Planetary neutron spectroscopy is a standard technique for remotely measuring planetary hydrogen concentrations (3). Neutrons are created by nuclear spallation reactions when high-energy cosmic rays strike the surface of an airless or nearly airless planetary body. The energy spectra of the resulting neutrons, which are typically created at energies (En) exceeding ~1 to 10 MeV, are typically divided into three energy ranges: fast (En > 0.5 MeV), epithermal (0.5 eV < En < 0.5 MeV), and thermal (En < 0.5 eV) (Fig. 1A). Hydrogen has a unique ability to moderate neutrons because hydrogen atoms and neutrons have the same mass, which allows a highly efficient momentum transfer between the two. This efficient momentum transfer causes the number of epithermal neutrons to be strongly depressed so that they are highly sensitive to the presence of hydrogen in planetary materials. Fast neutrons are also sensitive to the presence of hydrogen but vary with hydrogen concentration by a factor of 2 less than epithermal neutrons (Fig. 1B). In addition, fast neutrons are sensitive to variations of average atomic mass (<A>) in dry planetary materials (4). Finally, fast and epithermal neutrons have different sensitivities to the depth and abundance of hydrogen within a hydrogen-rich layer that is covered by tens of centimeters of a hydrogen-poor material. Consequently, combined measurements of epithermal and fast neutrons have been used to determine the burial depth of a concentrated hydrogen layer (5).

Fig. 1

(A) Simulated neutron flux, plotted as the product of energy and flux versus energy. Simulations were performed with the particle transport code MCNPX for a uniform sphere having Mercury’s radius and appropriate soil composition (7, 9) but with a variable concentration of hydrogen from 0 wt % water-equivalent hydrogen (WEH) to 100 wt % WEH. Nominal energy boundaries for thermal, epithermal, and fast neutrons are shown as vertical lines. (B) Simulated relative count rates on the MESSENGER NS for epithermal (solid) and fast (dashed) neutrons as a function of WEH for the same soil composition.

The NS is a scintillator-based instrument that separately measures thermal, epithermal, and fast neutrons through a combination of spacecraft Doppler and coincidence pulse processing techniques (6). Because of its highly eccentric orbit, the MESSENGER spacecraft is at a moderately high altitude (200 to 600 km) when it passes over or near the radar-bright regions in Mercury’s north polar region. As a consequence, the omnidirectional neutron measurements have a large spatial footprint (300 to 900 km full-width, half maximum) compared with the size of the radar-bright regions (<40 km), so individual deposits cannot be spatially resolved (7). If extensive water ice is present in the locations of the radar-bright regions, fast and epithermal neutron count rates will show a count rate decrease of 4% or less poleward of latitudes 60° to 70° compared with count rates at lower latitudes (7).
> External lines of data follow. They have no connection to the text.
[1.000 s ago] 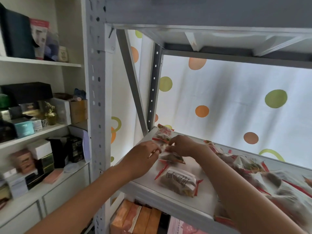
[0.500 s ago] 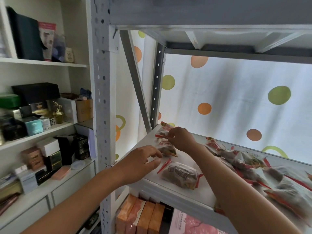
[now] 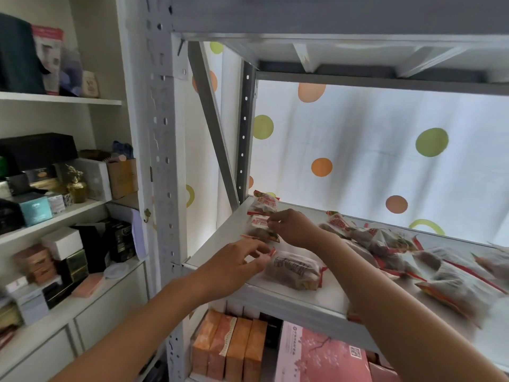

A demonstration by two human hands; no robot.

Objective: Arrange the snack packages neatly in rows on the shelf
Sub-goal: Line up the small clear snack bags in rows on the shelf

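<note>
The left hand (image 3: 237, 264) reaches in from the near edge of the shelf (image 3: 300, 300), fingers loosely spread and bent. Its fingertips touch the red crimped end of the front packet (image 3: 293, 270), which lies flat just to the right of that hand, back side up. Whether the fingertips pinch the crimp or only nudge it is hard to tell; it looks like a light touch, not a full grip.

Just beyond the left hand, the right hand (image 3: 293, 227) hovers low over the middle packet (image 3: 261, 230), fingers curled, the tips pinching or pressing its near edge. Straight past the right hand's fingertips, against the back left corner, lies the rear packet (image 3: 264, 204), its red label facing up.

These three packets form a short column running away from the hands along the shelf's left side. It reads as the start of a first row, though the front one sits a little askew and further right than the two behind it, so it probably needs squaring.

To the right of the right forearm, and beyond it toward the curtain (image 3: 385, 139), a loose pile (image 3: 385, 244) of packets sprawls across the rest of the shelf, overlapping and pointing every way; more blurred ones (image 3: 454, 288) lie further right. None of these is in line yet.

By this view the task is at an early stage: one row begun, most of the packets left to sort.
</note>
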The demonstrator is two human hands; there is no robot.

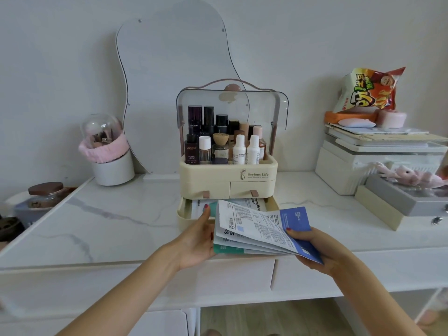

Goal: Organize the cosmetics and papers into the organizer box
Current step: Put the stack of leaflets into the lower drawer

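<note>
- A jar (46, 194) with a brown lid sat at the far left edge, well clear of the work area.
- A white pot (113, 169) wrapped in a pink band and topped by a clear dome stood at the back left of the desk (109, 229), beside a wavy mirror (174, 69) that leaned on the wall.
- The organizer box (228, 178) stood at the centre back. Its clear lid was raised, which left the bottles (225, 141) upright and reachable in the top tray.
- The two small upper drawers were shut. The bottom drawer (184, 212) was pulled out toward the person, and printed sheets already lay flat inside it.
- The left hand (196, 241) supported the left edge of a stack of papers (249, 229), palm under the stack and one fingertip resting on a teal packet at the drawer's front. This grip appeared meant to steady and square the stack.
- The papers were held just in front of the open drawer, above the desk's front edge, fanned slightly.
- The right hand (315, 248) pinched the right corner of the stack, thumb on top and fingers closed beneath, with blue packets uppermost there.
- Judged step: sliding the stack into the bottom drawer.
- White storage boxes (351, 166) with a snack bag (371, 90) on top stood at the right.
</note>
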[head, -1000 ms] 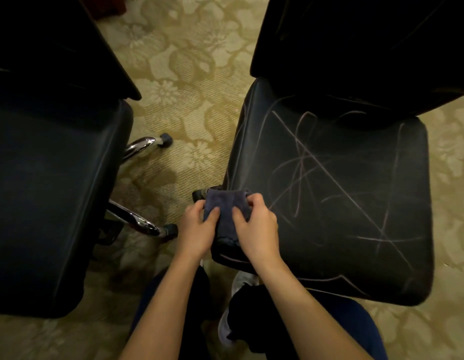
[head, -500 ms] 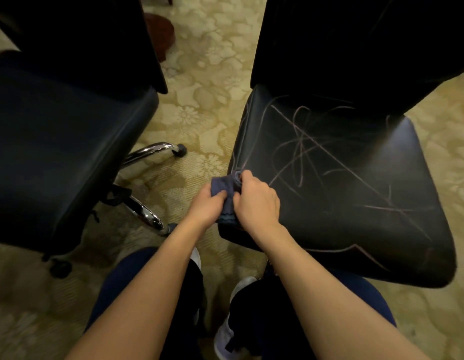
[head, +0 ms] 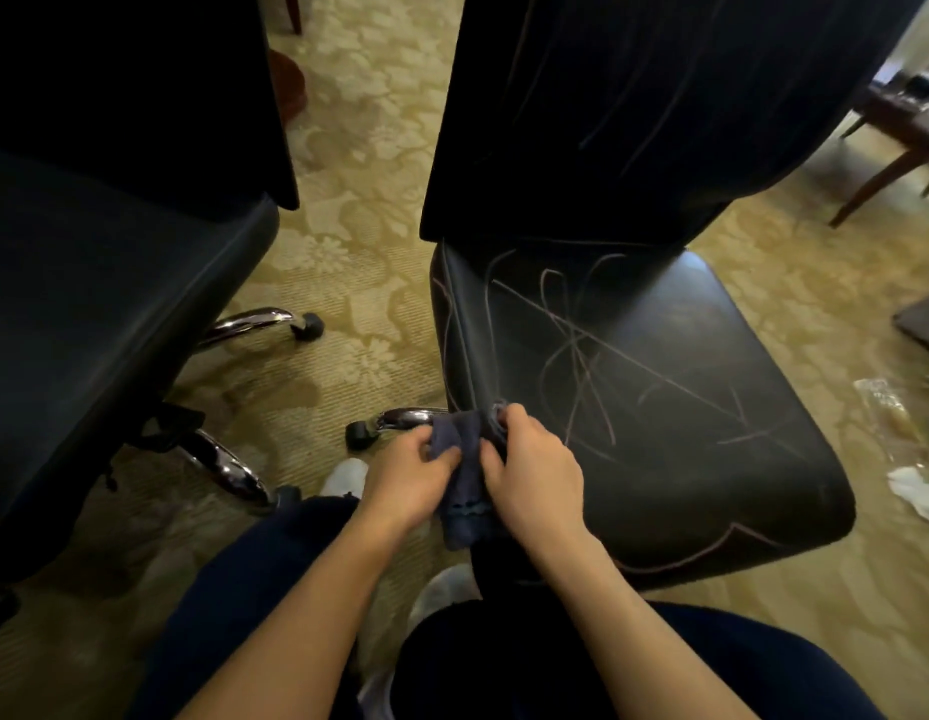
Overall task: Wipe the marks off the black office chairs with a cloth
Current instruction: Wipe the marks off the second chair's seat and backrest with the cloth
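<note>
Both forearms reach forward and meet at the front left corner of the marked chair point(head: 659, 407). The left hand point(head: 410, 480) and right hand point(head: 535, 475) each grasp the dark cloth point(head: 465, 459), fingers curled into its folds, the cloth hanging over the seat's edge. Pale scribbles cross the seat and backrest. A strip of patterned carpet point(head: 358, 252) separates it from the second chair point(head: 98, 304) at left.

Two black chairs point(head: 633, 387) point(head: 88, 314), one cloth point(head: 465, 475), two hands point(head: 415, 475) point(head: 535, 475).
</note>
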Motion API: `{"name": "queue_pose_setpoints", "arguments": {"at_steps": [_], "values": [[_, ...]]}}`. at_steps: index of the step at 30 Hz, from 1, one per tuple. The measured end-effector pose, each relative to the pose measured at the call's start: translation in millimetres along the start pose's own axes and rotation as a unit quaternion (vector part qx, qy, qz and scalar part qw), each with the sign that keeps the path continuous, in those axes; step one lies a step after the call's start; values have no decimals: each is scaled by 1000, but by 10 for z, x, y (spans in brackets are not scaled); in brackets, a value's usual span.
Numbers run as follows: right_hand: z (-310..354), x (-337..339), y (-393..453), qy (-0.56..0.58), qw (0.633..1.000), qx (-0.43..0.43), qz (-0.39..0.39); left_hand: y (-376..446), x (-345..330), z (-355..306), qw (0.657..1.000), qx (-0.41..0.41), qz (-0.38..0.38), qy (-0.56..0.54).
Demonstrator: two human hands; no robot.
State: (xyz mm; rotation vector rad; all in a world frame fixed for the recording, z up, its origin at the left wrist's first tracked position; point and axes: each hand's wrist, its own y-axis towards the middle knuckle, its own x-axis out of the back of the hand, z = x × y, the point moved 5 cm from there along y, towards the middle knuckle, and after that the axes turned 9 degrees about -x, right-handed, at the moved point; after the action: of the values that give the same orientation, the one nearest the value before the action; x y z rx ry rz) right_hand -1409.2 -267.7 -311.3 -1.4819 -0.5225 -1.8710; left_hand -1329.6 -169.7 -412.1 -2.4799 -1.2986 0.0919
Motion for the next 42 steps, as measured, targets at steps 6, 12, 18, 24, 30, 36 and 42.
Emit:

NS data analysis has been carried out with empirically derived corrections applied in parallel with a neutron count rate simulation (8). The count rate simulation, which was validated with flyby data (9), accounts for the near-surface production of neutrons by galactic cosmic rays, their transport to the spacecraft, and their detection by the NS. The simulation was used to guide and constrain the empirical corrections and to provide a capability for bounding the surface hydrogen concentrations. The NS analysis requires corrections to account for nonisotropic solid angle variations, spacecraft obscuration effects, time variations in the incident cosmic ray flux, near-surface temperature variations, and variations from a radial velocity Doppler effect. The radial Doppler effect arises because the speed of the MESSENGER spacecraft in the direction of the spacecraft–planet-center vector has a magnitude (0 to 2 km/s) that is similar to the speed of thermal and low-energy epithermal neutrons (~2 km/s) (10). Doppler-induced effects are negligible for fast neutrons but have a magnitude of a few percent for low-energy epithermal neutrons and therefore need to be considered.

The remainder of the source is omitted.